→ WHAT IS NEEDED: Scan the material for the word "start", and copy each line where it shows up.

→ DATA PROVIDED:
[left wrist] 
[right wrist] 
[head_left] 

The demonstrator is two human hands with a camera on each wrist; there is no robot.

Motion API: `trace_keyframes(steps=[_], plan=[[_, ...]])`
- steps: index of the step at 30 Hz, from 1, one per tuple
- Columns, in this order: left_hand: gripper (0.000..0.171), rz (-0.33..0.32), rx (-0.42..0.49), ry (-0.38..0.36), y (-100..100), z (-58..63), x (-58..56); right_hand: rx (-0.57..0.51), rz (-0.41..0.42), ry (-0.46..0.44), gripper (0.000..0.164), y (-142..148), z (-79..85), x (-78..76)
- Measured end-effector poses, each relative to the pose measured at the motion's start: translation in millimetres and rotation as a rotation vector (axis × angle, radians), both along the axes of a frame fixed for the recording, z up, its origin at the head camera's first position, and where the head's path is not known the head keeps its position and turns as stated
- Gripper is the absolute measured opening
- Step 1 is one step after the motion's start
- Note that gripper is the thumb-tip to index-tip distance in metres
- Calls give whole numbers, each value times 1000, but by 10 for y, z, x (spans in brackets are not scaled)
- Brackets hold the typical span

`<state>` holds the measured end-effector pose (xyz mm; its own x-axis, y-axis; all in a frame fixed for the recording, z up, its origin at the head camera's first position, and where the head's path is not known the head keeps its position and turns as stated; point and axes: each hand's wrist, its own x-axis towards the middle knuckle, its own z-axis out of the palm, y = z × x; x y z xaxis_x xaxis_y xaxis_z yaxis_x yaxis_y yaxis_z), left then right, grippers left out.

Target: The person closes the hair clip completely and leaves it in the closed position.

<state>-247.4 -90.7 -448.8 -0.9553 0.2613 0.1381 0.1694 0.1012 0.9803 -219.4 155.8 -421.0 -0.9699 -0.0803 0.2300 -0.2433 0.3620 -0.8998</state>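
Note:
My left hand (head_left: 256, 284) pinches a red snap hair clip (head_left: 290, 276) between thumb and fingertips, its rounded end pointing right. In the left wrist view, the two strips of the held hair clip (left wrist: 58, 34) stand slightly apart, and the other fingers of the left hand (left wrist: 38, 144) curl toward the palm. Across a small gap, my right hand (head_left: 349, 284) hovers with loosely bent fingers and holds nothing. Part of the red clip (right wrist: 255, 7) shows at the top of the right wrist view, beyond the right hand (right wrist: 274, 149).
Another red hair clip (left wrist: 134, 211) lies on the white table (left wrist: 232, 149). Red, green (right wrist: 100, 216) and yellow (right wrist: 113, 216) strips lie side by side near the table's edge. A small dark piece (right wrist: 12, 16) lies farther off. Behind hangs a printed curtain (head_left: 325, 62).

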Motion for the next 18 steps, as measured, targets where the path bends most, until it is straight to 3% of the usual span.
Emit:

→ COMPLETED EXERCISE:
- Measured end-effector poses, each relative to the pose measured at the motion's start: translation in millimetres and rotation as a rotation vector (axis × angle, radians), both along the axes of a frame fixed for the recording, z up, its origin at the head camera's first position, and where the head's path is not known the head keeps its position and turns as stated
- Step 1 is one step after the motion's start

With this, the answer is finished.